If you encapsulated all your logging in the aspect (and so didn't need to access it from outside the aspect), you could use a pertypewithin aspect which creates an aspect instance per woven class.
Any instance based state in your aspect is then effectively per-type.
public aspect LoggingAspect pertypewithin(org.foo..*) // per-type association
{ Logger logger;
after() : staticinitialization(*) { // run 1x after class-loading
logger = Logger.getLogger(
getWithinTypeName() // type associated with aspect instance
);
}
pointcut logged() : // what to log, e.g. public methods
execution(public * *(..)); // (pointcut could also be abstract
// and refined in sub-aspects)
before() : logged() {
logger.log(...); // logging action
}
}
>Is it really necessary if AspectJ used for compile time weaving and not used any of the classes or methods within the advices, to have the aspectj-library within your program?
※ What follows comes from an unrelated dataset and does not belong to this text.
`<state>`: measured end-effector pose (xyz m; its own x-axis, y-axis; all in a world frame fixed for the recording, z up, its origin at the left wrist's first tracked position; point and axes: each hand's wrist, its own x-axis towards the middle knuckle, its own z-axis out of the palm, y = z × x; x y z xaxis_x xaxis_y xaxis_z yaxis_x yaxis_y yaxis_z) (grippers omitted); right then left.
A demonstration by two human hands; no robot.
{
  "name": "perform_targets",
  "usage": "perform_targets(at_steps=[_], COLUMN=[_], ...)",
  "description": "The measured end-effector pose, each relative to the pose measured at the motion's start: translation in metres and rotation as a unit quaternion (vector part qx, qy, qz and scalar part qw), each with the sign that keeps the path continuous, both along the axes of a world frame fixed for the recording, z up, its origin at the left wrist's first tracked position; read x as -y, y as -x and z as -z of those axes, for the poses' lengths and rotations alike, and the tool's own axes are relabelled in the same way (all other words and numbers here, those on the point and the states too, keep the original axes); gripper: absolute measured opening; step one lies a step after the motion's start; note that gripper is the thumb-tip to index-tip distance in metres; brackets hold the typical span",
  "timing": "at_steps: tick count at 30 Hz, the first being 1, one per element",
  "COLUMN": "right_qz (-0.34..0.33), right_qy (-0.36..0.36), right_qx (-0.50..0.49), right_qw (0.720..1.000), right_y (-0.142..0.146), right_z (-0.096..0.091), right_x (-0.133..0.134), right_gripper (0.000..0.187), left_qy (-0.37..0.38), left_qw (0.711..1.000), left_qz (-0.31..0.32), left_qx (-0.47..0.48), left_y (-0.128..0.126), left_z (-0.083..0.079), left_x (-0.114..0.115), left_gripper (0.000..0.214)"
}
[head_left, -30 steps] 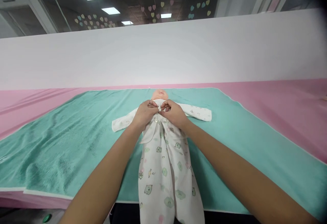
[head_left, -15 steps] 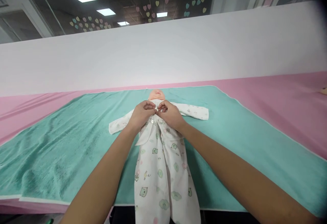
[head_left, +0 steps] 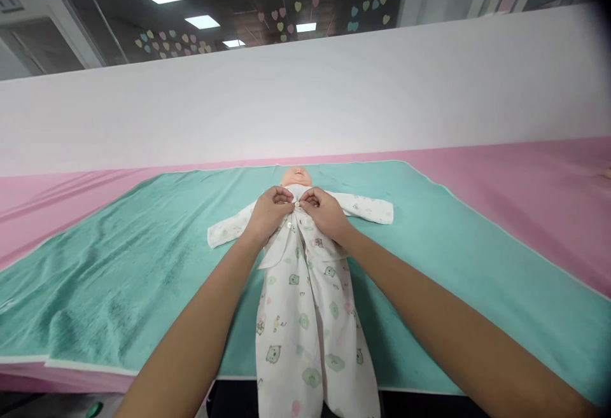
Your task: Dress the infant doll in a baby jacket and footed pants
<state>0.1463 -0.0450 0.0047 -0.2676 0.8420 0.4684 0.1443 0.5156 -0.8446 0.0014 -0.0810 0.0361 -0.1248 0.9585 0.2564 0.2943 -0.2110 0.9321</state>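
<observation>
A baby doll [head_left: 296, 176] lies on its back on a teal towel [head_left: 119, 265], head away from me, dressed in a white romper [head_left: 305, 316] printed with small green animals. Its sleeves spread to both sides and its legs hang over the near table edge. My left hand [head_left: 268, 213] and my right hand [head_left: 324, 213] meet at the doll's chest just below the neck. Both pinch the romper's front edges together around a small snap [head_left: 296, 203]. The placket below the hands gapes open.
The towel covers a pink sheet [head_left: 525, 182] on a long table. A white partition [head_left: 305, 100] runs along the far side. Beyond it are ceiling lights and paper hearts [head_left: 296, 14] on a wall. A small green object [head_left: 93, 409] shows on the floor at lower left.
Both hands have stayed pinched at the romper's top snap, with only small finger shifts. The view has swayed slightly.
</observation>
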Motion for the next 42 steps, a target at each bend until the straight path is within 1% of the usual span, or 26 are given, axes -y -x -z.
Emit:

I answered this in stackoverflow the other day. Yes, it is necessary. The small runtime not only contains stuff to support thisJoinPoint/etc but also internally used classes for handling pointcuts like cflow and exceptions like 'NoSuchAspectException' that may occur. It would be possibly to generate all this stuff during a build, leaving you no dependencies on an aspectj runtime but not enough people have requested it to justify the effort.